FARMINGTON – Like all hospital officials, Richard Batt is worried about the financial dangers of more cuts proposed in MaineCare funding.

Franklin Memorial Hospital is still reeling from the $6 million owed in MaineCare settlements for services rendered the past couple of years and $1.1 million slashed from its funding in 2003.

Additional cuts are proposed at nearly $350,000 for April, May and June, the president of the Farmington hospital said.

The total cut from July 1, 2004, through June 5, 2005, is $1.78 million, he said.

It’s a two-year total reduction of $2.8 million in MaineCare funding.

The hospital has a $50 million operating budget.

Batt said the state needs to address the financial crisis.

“However, the cuts cannot continue without putting Franklin Memorial Hospital at a financial risk,” Batt said.

The hospital is already the lowest reimbursed from MaineCare for its inpatient services, he said.

Franklin Memorial received on average $1,904 for its inpatient services to patients covered under the MaineCare program. The state government plans to change the way hospitals are reimbursed in the budget with all hospitals being paid a similar fee for a similar service under the MaineCare program, which Batt said he is grateful for.

But that doesn’t solve the financial dilemma of proposed cuts in funding, he said.

“That’s going to be enormously problematic to us,” Batt said. “We will have to reduce our budget.

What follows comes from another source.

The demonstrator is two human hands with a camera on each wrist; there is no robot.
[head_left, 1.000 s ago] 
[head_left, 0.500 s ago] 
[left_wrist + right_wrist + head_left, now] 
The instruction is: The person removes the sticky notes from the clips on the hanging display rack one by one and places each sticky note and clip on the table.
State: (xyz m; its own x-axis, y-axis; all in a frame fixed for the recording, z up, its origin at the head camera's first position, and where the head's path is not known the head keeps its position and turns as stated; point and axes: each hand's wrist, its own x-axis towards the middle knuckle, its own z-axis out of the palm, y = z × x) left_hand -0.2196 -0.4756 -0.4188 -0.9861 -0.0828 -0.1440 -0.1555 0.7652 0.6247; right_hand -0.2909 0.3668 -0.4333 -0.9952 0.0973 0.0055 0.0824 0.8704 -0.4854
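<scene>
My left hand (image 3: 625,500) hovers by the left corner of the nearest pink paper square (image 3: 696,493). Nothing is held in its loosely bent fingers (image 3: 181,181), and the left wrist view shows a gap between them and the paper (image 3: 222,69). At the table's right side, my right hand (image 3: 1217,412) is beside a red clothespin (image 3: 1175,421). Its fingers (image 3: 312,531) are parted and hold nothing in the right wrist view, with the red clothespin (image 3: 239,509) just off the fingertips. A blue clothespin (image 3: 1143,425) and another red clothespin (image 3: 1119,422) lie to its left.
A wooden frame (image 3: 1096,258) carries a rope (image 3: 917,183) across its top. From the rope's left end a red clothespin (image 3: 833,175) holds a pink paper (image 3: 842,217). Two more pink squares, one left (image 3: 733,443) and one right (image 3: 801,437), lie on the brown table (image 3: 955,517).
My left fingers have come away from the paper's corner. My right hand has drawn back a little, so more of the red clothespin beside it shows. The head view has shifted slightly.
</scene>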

We’re going to have to lower our expenses further.”

Batt said the hospital is backed into a corner because with lower than average costs and the lowest Medicaid reimbursement in Maine, it doesn’t have room to make cuts compared to organizations that have higher costs.

He is concerned with the state planning to expand its MaineCare enrollment in July when the current system is not financially sound.

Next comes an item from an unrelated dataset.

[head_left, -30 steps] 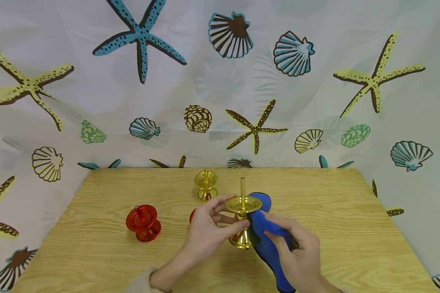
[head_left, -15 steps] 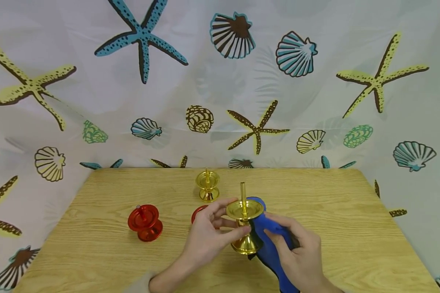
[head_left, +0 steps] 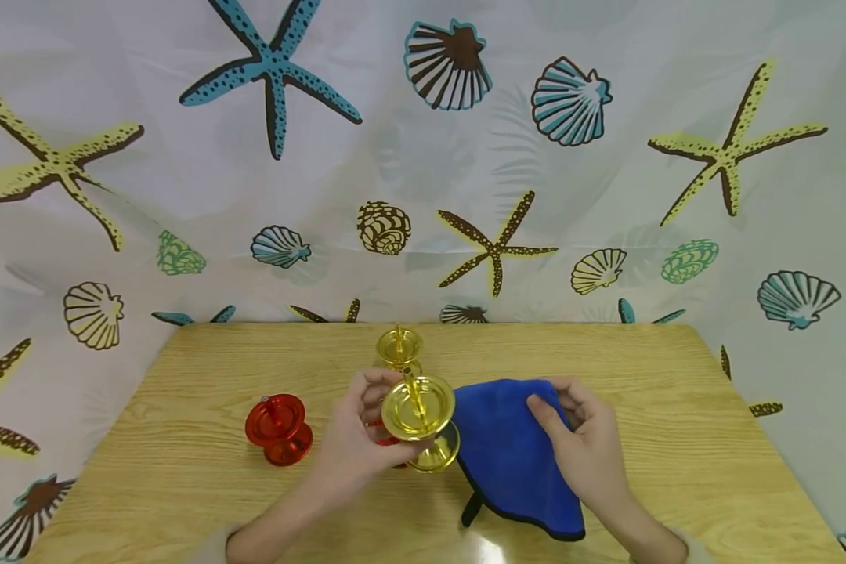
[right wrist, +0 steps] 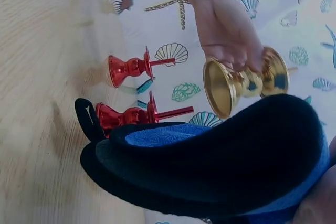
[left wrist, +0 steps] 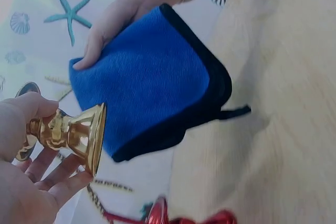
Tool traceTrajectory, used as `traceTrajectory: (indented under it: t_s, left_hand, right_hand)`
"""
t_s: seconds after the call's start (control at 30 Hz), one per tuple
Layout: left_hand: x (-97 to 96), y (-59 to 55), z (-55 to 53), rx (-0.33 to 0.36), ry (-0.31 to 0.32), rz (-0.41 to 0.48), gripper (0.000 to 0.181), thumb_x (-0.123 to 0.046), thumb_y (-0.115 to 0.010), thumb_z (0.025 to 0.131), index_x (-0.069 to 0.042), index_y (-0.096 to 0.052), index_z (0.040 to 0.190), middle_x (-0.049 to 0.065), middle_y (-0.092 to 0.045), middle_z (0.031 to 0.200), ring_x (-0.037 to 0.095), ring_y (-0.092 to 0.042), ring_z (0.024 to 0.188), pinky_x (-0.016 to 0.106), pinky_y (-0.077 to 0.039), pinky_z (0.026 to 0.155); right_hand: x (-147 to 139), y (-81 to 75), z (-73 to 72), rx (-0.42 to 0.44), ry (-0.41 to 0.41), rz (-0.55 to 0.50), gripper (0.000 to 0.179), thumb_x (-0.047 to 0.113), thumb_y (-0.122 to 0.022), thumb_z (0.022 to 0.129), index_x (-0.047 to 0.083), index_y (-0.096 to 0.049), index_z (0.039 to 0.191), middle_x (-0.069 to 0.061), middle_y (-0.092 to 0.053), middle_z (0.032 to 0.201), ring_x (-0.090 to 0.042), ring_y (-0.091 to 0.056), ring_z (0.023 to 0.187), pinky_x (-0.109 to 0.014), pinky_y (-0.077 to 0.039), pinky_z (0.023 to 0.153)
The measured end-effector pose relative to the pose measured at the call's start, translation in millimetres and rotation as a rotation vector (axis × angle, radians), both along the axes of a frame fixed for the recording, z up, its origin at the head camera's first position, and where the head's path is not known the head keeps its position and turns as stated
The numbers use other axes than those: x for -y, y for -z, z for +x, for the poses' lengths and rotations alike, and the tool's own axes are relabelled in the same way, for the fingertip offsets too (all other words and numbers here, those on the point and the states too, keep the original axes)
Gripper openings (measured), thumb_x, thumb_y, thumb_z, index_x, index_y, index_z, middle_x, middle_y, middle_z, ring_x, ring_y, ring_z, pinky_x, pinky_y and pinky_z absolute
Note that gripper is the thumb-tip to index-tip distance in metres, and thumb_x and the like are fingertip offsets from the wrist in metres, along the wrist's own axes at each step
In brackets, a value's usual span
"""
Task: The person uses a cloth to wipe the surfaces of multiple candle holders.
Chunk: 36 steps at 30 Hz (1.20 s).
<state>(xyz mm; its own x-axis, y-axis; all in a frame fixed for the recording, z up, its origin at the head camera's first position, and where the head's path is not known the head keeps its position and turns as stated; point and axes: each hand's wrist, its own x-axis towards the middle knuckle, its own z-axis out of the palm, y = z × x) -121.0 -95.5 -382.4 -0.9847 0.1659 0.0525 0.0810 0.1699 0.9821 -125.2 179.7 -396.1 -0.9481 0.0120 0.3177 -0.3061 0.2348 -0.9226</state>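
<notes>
My left hand (head_left: 348, 446) grips a shiny gold candle holder (head_left: 433, 415) round its narrow middle, tilted and off the table, its dish and spike facing up toward me. In the left wrist view, its flared foot (left wrist: 86, 137) points toward the cloth. My right hand (head_left: 595, 442) pinches the upper edge of a blue cloth (head_left: 511, 454) with black trim, thumb on the near face. The cloth hangs spread beside the candle holder; a small black loop (head_left: 471, 509) dangles from its lower edge. Whether cloth and metal touch, I cannot tell.
A red candle holder (head_left: 275, 423) stands at the left of the wooden table (head_left: 183, 501). Another red one (right wrist: 126, 116) is mostly hidden behind my left hand in the head view. Farther back stands a second gold one (head_left: 398, 346). A shell-patterned curtain (head_left: 423, 157) closes off the back.
My left hand has drawn the gold candle holder leftward, away from the cloth, and tipped it. The cloth, earlier bunched round its side, now hangs spread from my right hand, which has lifted slightly.
</notes>
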Motion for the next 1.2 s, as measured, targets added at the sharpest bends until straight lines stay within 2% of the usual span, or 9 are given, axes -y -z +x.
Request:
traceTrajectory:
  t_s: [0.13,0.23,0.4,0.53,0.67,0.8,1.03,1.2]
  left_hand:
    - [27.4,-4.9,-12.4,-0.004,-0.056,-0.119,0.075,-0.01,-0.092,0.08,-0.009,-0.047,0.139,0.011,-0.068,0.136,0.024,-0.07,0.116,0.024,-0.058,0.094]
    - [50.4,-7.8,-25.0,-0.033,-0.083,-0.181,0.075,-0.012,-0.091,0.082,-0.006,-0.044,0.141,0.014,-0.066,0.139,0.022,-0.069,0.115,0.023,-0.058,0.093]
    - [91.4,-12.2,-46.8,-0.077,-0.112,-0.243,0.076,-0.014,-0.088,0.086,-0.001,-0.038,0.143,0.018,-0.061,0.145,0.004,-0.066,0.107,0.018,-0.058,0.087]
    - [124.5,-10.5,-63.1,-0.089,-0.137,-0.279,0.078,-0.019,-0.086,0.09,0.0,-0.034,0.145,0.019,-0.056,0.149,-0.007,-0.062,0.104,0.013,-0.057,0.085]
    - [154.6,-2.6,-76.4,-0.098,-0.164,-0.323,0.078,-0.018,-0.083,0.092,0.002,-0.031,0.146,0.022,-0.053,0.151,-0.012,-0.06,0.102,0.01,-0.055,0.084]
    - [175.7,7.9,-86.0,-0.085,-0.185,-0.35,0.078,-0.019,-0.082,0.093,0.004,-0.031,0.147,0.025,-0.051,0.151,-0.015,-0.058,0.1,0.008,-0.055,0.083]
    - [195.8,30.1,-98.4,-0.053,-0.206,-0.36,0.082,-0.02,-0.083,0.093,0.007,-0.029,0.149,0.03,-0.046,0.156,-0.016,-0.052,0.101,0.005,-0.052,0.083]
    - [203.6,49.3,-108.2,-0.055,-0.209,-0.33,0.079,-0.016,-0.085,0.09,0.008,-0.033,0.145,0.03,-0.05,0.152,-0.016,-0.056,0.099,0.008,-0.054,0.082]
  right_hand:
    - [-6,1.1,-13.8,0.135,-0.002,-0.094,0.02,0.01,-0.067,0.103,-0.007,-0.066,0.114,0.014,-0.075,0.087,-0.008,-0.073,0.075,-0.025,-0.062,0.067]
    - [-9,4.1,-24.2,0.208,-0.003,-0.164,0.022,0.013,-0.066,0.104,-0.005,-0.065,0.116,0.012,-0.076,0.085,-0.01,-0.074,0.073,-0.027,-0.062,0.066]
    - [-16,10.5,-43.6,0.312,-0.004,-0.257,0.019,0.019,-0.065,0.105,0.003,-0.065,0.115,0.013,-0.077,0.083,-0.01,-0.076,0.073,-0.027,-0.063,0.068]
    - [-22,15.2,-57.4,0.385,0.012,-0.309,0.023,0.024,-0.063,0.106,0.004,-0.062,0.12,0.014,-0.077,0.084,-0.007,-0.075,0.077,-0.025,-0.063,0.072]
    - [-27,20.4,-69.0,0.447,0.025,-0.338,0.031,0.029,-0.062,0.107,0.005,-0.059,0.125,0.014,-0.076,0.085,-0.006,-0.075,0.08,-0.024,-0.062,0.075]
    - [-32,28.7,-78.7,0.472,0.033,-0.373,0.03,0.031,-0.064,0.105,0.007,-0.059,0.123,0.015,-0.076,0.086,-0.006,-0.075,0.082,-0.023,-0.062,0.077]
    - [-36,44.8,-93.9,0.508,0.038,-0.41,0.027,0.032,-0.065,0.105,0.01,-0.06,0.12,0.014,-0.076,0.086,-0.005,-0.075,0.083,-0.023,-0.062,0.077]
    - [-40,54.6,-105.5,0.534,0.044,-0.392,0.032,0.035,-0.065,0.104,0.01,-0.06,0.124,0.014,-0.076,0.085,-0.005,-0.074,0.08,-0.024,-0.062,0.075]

“Our commitment should be for those that we already serve,” Batt said.

Batt said he supports the effort to solve the state’s budget crisis without raising taxes because employers and residents just don’t have the capacity to pay more.

He said he has forwarded some ideas to the state for consideration in helping to solve the funding dilemma.

He thinks it’s time to come up with a more permanent solution for the health system in Maine.